Task directions =>
Go line by line through the data below and work out how many lines contain "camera"; the answer is that number alone.

(Dataset section begins)

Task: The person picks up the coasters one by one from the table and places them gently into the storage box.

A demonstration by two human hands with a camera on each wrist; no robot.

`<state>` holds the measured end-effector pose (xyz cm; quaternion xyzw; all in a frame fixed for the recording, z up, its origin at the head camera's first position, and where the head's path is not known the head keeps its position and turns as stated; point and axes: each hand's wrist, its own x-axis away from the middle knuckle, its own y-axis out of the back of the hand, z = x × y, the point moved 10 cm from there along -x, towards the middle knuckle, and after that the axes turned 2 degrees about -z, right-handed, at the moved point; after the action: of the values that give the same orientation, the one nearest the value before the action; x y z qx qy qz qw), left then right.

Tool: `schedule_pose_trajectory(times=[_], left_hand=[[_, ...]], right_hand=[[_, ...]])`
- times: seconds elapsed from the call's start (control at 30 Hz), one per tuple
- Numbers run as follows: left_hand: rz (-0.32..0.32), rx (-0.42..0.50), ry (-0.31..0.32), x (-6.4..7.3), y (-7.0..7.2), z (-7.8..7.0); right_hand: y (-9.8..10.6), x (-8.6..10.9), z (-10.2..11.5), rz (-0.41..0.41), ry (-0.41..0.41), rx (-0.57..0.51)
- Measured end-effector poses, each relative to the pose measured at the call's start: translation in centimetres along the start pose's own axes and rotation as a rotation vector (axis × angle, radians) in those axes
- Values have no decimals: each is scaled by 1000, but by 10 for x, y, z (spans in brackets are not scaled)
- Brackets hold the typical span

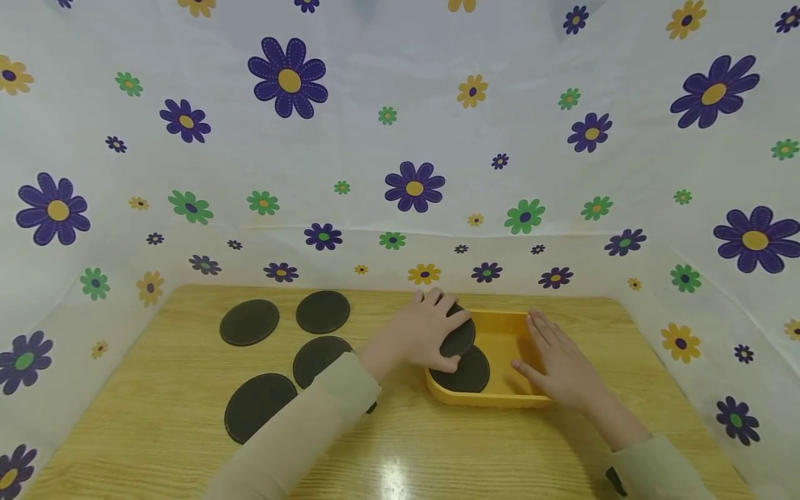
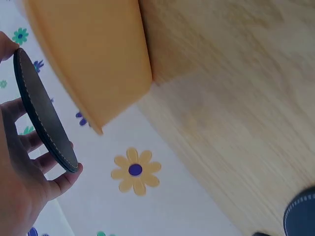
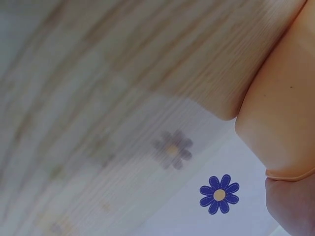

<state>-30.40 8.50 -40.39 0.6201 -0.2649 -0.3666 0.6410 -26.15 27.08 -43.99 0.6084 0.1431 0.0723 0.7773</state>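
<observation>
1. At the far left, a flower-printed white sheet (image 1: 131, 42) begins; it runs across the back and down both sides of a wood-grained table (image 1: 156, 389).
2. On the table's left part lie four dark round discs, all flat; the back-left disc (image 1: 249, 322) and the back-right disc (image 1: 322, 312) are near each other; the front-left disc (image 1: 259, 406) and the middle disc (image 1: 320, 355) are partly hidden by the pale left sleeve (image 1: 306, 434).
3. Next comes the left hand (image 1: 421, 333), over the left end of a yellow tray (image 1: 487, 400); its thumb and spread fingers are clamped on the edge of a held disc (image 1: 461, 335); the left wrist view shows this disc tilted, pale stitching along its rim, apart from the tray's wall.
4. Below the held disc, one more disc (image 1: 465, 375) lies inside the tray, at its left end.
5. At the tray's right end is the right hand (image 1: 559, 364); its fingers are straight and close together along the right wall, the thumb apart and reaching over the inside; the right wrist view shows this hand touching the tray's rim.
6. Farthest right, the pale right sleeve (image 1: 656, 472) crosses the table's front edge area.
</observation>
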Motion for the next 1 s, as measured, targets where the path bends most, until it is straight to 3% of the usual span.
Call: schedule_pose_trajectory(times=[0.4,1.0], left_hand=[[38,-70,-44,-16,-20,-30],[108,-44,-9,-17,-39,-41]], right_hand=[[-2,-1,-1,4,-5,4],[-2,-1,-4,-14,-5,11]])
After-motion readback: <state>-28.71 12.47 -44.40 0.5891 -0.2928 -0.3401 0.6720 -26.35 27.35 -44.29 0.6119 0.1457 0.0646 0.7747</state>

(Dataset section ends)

Answer space =>
2